Please copy each line below that contains the word "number".

(Records from a data collection)
<<<<
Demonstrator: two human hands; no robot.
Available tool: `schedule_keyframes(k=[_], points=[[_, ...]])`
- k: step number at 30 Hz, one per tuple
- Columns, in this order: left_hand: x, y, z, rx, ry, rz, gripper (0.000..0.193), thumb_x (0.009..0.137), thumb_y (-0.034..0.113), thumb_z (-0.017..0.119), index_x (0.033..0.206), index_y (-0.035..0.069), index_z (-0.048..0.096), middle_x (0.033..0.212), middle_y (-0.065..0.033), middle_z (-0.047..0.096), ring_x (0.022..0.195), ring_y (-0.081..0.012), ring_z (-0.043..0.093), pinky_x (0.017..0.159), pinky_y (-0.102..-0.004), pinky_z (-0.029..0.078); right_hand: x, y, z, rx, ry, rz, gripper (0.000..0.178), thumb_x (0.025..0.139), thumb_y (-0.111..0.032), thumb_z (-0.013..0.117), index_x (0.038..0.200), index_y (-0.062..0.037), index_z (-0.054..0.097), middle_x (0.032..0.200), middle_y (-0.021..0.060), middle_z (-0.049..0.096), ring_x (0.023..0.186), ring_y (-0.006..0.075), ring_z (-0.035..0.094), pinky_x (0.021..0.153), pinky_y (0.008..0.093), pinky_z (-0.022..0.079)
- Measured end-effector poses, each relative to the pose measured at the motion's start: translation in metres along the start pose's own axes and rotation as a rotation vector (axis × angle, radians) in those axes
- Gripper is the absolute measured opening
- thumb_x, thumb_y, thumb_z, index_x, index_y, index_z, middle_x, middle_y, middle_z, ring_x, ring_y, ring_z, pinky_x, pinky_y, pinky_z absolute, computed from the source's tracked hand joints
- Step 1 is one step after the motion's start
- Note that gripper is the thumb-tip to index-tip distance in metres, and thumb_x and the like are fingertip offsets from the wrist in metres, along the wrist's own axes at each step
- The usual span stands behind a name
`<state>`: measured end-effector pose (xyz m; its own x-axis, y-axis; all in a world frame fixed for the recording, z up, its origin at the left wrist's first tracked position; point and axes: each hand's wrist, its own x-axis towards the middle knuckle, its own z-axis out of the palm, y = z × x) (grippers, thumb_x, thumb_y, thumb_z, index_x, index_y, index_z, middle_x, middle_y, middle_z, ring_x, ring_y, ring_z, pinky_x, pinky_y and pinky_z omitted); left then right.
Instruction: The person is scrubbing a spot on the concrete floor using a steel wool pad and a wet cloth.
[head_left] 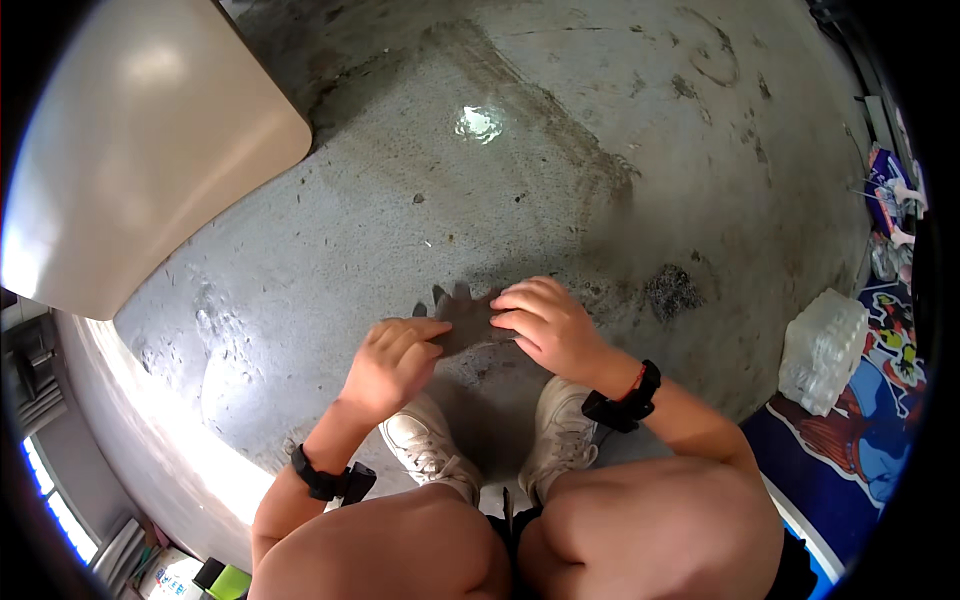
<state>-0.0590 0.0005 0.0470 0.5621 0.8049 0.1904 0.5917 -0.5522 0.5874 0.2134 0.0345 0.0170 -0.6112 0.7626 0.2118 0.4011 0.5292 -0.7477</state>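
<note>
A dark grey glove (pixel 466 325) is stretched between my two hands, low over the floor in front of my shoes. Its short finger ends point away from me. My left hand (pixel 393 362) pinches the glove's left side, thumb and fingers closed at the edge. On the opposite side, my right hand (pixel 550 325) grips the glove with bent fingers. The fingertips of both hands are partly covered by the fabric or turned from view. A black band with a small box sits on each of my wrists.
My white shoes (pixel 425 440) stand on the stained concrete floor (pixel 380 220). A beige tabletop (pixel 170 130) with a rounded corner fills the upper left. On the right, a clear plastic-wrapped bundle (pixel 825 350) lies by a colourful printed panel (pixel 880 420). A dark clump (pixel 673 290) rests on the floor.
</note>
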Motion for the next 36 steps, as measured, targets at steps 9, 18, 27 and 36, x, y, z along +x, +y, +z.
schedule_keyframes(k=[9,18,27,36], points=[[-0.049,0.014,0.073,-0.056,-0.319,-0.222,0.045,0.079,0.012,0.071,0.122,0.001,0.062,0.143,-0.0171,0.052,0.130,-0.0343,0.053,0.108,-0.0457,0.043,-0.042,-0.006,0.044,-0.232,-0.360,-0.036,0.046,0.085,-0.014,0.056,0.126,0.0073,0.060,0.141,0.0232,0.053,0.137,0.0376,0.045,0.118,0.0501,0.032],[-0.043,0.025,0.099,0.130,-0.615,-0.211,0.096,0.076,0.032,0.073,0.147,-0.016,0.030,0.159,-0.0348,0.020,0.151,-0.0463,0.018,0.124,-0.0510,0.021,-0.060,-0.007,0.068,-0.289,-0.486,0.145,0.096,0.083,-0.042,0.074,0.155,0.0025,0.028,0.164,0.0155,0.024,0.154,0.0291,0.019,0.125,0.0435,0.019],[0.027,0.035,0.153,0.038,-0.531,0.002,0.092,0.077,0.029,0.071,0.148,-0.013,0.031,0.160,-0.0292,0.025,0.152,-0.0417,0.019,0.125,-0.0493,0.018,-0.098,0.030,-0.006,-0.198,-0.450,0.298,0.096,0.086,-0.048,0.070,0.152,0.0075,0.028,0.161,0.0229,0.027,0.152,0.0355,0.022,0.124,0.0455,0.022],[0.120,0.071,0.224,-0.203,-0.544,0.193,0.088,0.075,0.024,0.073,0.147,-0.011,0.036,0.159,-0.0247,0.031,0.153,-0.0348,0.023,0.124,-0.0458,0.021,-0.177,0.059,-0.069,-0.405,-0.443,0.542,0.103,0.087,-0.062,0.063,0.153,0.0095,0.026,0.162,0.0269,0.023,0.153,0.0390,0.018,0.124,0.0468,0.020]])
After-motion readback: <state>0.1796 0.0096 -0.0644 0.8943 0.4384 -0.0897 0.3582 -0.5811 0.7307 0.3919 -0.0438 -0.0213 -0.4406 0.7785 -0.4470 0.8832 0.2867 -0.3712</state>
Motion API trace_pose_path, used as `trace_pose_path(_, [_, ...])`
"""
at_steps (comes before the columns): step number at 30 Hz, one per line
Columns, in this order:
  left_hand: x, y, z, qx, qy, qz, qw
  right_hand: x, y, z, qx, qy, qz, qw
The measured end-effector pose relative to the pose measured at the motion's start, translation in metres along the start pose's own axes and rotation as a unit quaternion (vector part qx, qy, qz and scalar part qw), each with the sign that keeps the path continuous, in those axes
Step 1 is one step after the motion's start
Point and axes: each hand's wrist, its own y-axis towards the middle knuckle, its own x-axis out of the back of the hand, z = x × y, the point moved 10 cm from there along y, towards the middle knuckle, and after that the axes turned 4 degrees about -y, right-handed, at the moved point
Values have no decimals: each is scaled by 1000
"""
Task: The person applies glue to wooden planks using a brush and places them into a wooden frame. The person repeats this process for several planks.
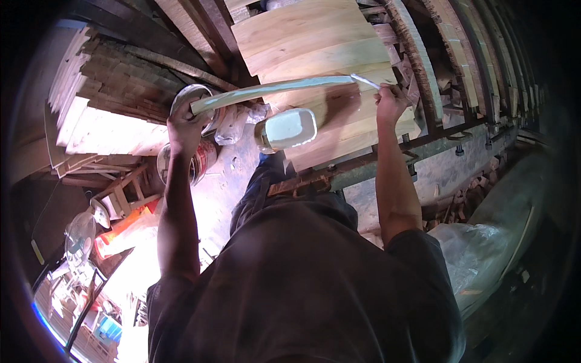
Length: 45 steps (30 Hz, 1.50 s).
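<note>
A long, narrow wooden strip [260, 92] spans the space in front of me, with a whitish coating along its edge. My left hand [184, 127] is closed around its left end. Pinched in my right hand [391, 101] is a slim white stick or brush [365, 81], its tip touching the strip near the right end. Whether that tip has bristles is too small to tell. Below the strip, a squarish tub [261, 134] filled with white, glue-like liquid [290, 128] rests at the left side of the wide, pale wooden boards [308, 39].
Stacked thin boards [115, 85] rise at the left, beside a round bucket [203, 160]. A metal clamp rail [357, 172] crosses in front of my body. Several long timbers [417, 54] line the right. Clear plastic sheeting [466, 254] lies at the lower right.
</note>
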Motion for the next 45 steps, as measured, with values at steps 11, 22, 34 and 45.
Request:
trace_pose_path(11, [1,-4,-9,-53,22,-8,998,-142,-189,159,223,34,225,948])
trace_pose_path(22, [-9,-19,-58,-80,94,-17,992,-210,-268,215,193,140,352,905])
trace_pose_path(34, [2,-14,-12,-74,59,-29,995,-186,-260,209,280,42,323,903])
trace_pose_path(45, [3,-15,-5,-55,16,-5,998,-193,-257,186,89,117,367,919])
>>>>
- _Answer to this exercise_
- k: step number at 30 Hz, one per tuple
at_steps (comes before the columns): step number at 30 Hz, one per line

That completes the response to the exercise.